# What to produce
The expected result is an exact restatement of the data, free of pictures.

# Recorded data
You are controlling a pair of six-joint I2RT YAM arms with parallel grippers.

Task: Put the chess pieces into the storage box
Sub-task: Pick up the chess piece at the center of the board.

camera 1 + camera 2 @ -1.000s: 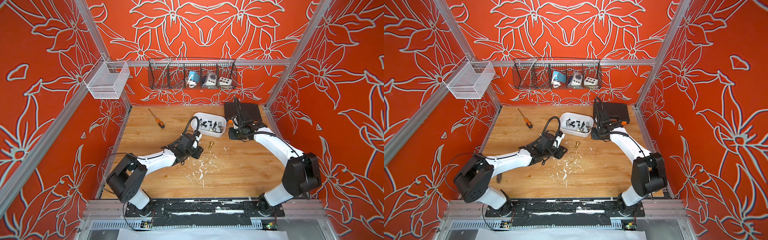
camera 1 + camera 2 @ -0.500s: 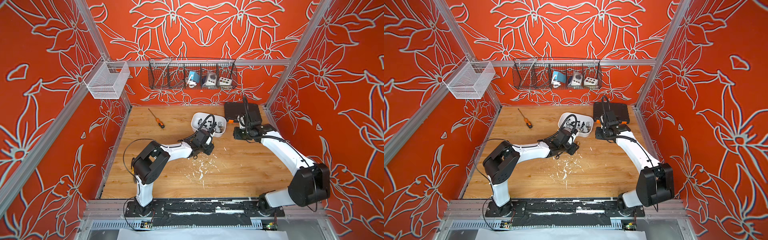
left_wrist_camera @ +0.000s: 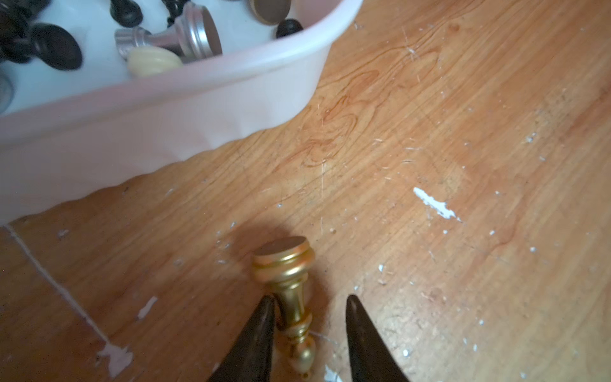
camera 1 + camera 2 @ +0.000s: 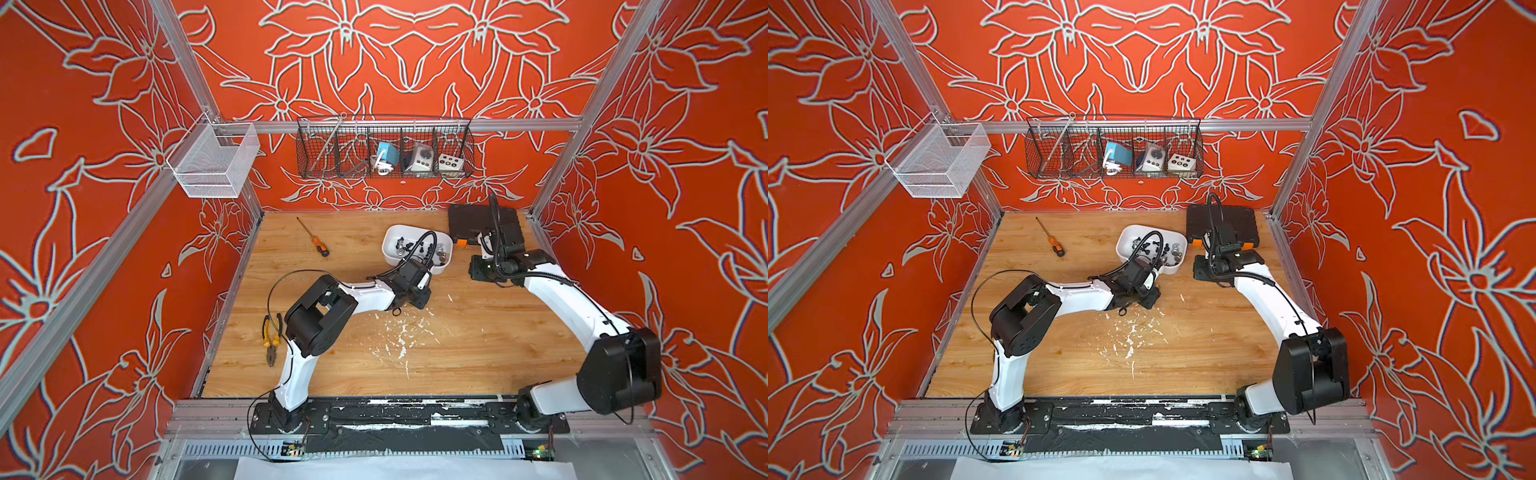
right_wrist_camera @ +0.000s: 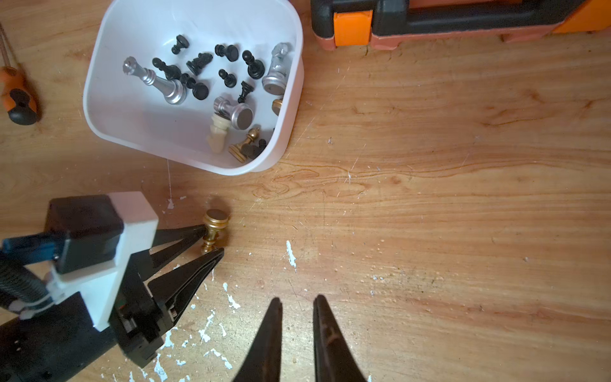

# The answer
You are controlling a pair of six-joint I2RT YAM arms with parallel grippers.

Task: Put the chess pieces into the storage box
Sub-task: Pick up the chess piece at the center of the board.

camera 1 + camera 2 @ -1.000s: 
camera 1 + camera 2 @ -0.500s: 
left_wrist_camera @ +0.000s: 
camera 1 + camera 2 @ +0.000s: 
right_wrist_camera @ +0.000s: 

Here is where the answer stops.